* WHAT THE TASK ASKS: Which of the lines below mention the word "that"? Pull each one out.

* RECORDS FOR PROCESSING:
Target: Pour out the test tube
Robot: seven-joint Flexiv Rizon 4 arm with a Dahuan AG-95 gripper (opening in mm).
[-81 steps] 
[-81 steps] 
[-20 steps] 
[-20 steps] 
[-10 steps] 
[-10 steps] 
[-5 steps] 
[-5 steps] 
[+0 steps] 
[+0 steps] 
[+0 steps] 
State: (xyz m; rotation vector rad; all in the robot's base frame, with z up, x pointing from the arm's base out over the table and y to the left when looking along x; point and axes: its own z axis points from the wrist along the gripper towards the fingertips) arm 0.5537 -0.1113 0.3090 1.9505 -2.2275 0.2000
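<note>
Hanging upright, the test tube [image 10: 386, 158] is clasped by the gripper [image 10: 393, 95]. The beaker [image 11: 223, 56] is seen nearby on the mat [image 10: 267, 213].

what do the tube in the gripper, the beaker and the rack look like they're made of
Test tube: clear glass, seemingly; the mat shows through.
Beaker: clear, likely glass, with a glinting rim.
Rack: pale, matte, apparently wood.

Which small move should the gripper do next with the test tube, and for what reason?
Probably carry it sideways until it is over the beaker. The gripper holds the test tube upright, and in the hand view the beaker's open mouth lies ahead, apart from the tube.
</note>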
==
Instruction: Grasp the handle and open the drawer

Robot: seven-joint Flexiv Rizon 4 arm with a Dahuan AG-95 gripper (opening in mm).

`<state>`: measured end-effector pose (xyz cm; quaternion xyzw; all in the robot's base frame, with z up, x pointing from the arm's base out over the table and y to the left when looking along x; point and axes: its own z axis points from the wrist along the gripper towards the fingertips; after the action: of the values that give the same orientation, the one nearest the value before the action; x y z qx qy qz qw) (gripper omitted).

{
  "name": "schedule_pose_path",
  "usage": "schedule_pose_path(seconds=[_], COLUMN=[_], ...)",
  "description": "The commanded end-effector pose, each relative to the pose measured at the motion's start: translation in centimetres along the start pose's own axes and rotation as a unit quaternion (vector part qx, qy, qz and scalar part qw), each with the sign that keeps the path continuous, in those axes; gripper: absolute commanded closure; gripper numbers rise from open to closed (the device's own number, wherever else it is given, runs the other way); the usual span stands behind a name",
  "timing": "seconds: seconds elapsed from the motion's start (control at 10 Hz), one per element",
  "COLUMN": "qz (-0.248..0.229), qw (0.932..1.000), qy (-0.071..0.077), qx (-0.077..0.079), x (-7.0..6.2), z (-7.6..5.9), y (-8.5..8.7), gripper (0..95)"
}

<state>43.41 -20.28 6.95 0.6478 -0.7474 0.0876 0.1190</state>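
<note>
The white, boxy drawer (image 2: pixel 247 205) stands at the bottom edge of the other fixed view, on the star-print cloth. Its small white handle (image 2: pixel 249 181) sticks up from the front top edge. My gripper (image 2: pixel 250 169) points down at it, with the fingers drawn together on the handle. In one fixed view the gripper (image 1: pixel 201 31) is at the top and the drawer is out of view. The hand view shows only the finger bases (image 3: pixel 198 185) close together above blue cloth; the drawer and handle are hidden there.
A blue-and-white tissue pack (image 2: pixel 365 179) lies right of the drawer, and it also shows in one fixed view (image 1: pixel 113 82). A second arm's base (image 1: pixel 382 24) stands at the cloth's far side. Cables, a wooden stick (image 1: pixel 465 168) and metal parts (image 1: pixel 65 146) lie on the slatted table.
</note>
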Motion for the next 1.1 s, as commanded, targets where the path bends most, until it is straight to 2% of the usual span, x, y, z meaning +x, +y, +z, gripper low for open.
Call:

* TASK RESPONSE:
`<state>`: measured end-effector pose (xyz cm; quaternion xyzw; all in the robot's base frame, with z up, x pointing from the arm's base out over the table and y to the left when looking along x; point and axes: its own z axis points from the wrist along the gripper towards the fingertips; after the action: of the values that give the same orientation, the one nearest the value before the action; x y z qx qy qz qw) (gripper omitted).
  "description": "The commanded end-effector pose, each relative to the pose measured at the motion's start: translation in centimetres along the start pose's own axes and rotation as a unit quaternion (vector part qx, qy, qz and scalar part qw), each with the sign that keeps the path continuous, in those axes; gripper: absolute commanded closure; gripper numbers rise from open to closed (the device's own number, wherever else it is given, runs the other way); the usual span stands behind a name",

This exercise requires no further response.